April 09, 2024 5 min read

Join ALMSTHRE Cofounder Steve Yeager and his girlfriend Jen as they pedal through Colombia's breathtaking terrain. From bustling cityscapes to serene mountain villages, follow their journey of exploration, connection, and unforgettable adventure on two wheels.
Imagine an awe-inspiring landscape that combines the towering heights of Colorado’s majestic mountains with the lush vegetation of Hawaii, creating a unique and captivating picture. This is what greeted us as we stepped off the airplane at the Medellín airport. One quickly realizes why Colombia is known for producing such phenomenal climbers.

In Search of Colombian BamBam

After a quick bike assembly, we were ready to ride. Our new friend, Juan, a local and our driver, took us out to a town called Llano Grande. The route took us away from the bustling city and into the rural countryside.
Leaving town on a heavily trafficked industrial highway was quite the scene: motos and trucks passing by every time you blinked an eye. People jumped on and off moving transit buses, and when I say transit buses, I mean what we consider a party bus here in the states. This is the standard form of transportation in Colombia. It felt like there were no rules to the road, which I can't say I hated.
Finally escaping the chaos, we were into the good stuff! Narrow mixed-surface roads meandered through the lush green mountains, occasionally passing a 1950s truck loaded with fresh produce. As we rode along the mountain ridge, we caught a glimpse of the top of a massive rock formation called ‘El Peñon de Guatapé' or “The Rock of Guatapé.” The road transitioned from pavement to dirt to rough cobbles every couple of miles. Crossing pedestrian suspension bridges over giant lakes, we encountered every type of surface imaginable in 50 miles.
As we inched closer to the city of Guatapé, the geological wonder stood out more and more. At 650 feet, this colossal granite monolith towered over the surrounding area—a jaw-dropping sight! Of course, we stopped for a closer look...and decided to make the climb to the top. After ascending 740 stairs, we were treated to a 360° view with countless islands and peninsulas, green fields, and dense forests surrounded by deep blue water. We could see Guatapé just a hop and a skip away. We descended back down, mounted our bikes, and finally arrived in Guatapé, where empanadas and cold beers were awaiting us.
Check out the Strava route here!

The Torrey pines of Medellin is the size of Palomar

Our next adventure would take us up the local climb, Las Palmas. Living in San Diego, we know of Torrey Pines and Mt. Soledad as staple North County climbs. Both being 500 feet vertical gain climbs, they are doable for all levels of cyclists. Las Palmas, on the other hand, is a 3,200 feet climb! We rode Las Palmas on a Saturday and were shocked to see the number of cyclists on the road. Over 2000 people had climbed the steep city pitch that day, with riders of all ages and abilities.
As you climb toward the top, the views continue to impress, being several thousand feet above the city, looking down into the sporadically cloud-covered valley.
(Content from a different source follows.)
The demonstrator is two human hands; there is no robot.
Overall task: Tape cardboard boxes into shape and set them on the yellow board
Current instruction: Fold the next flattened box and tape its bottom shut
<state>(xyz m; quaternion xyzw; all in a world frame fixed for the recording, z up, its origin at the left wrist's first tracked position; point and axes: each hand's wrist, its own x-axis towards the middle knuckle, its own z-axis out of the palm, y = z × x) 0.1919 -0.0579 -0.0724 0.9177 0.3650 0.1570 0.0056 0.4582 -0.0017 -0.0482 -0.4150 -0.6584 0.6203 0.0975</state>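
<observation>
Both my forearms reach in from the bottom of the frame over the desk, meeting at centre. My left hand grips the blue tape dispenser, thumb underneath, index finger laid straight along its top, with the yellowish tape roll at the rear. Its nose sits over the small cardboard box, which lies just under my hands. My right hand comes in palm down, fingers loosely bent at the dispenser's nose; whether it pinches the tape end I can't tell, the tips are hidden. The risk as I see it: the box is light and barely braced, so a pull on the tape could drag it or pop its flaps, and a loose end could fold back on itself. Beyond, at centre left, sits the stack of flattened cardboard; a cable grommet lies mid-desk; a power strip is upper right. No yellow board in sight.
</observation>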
Approaching an hour into the climb, we reached the summit, happy to see over 100 cyclists huddled around coffee carts, enjoying pastries, and having a morning chat, preparing themselves for a 3,000 feet drop back into the heart of Medellín.

Some of the most beautiful scenery I’ve ever seen

Having met some two-wheeling friends over the previous few days, we were invited on a ride out to a small village about 35 miles away from Medellín called Armenia. Of course, we accepted! We met our new friends on the side of a full-on highway in downtown Medellín bright and early at 6:30 AM. We were promised a “mellow ride with moderate climbing on fresh paved road.”
Nearing the outskirts of town, seeing the mountains in the distance, we prepared ourselves for the climb up and over. Alive with people, dogs, and chickens running about, we had no idea what to expect. Our climb started in a little town called San Antonio de Prado. We climbed for what seemed like an eternity, up and up and up, finally getting out of town and into a lush mountain ridge, continuing to see larger and larger peaks in the distance.
After almost 2 hours, we reached the top of our climb, where large groups of cyclists and runners were congregating after their journey up the mountain. For us, our journey continued on. Descending down the backside of this mountain on one of the most beautiful one-lane mountain roads I have ever ridden.
The natural beauty, green fields, and vegetation covering every spec of ground, insane vista views on every corner, and pristine pavement had me in bicycle heaven! This descent would drop us down the 3,500 feet we had just climbed. We passed tiny colorful villages every few miles and several friendly dogs along the way.
Once at the bottom, we faced a horrifically steep 1,000-foot climb to the town of Armenia Mantequilla. One of the ladies in the group, Ana, had grown up in this village and still had family there. We didn’t realize we would be stopping by for a sit-down lunch, but boy were we happy about that!
Fresh fruit off trees in the backyard, locally grown Colombian coffee, empanadas, and homemade beans, all while enjoying another spectacular view. The property overlooked the Rio Cauca River, which we learned was the 2nd largest river in Colombia, behind the Amazon. A beautiful site it was!
After gorging ourselves and taking a little break, we were back on the move. Looking forward to the steep descent, I went ahead of the group only to catch 2 young kids on one bike. No shoes, no helmets, yet moving at a good pace. I waved as I went around, but the kids had other plans…they came back around me laughing and ready to race. It was on!
We descended about as fast as I was comfortable going, racing down this mountain. Possibly the coolest experience of the trip. Fully immersed in the moment with 2 kids I couldn’t verbally communicate with, just smiles and nods. If the day wasn’t already incredible, now it was all time! This is the power of bikes, exploring new places, experiencing new cultures, and connecting with people from all walks of life. Isn’t that what it’s all about?!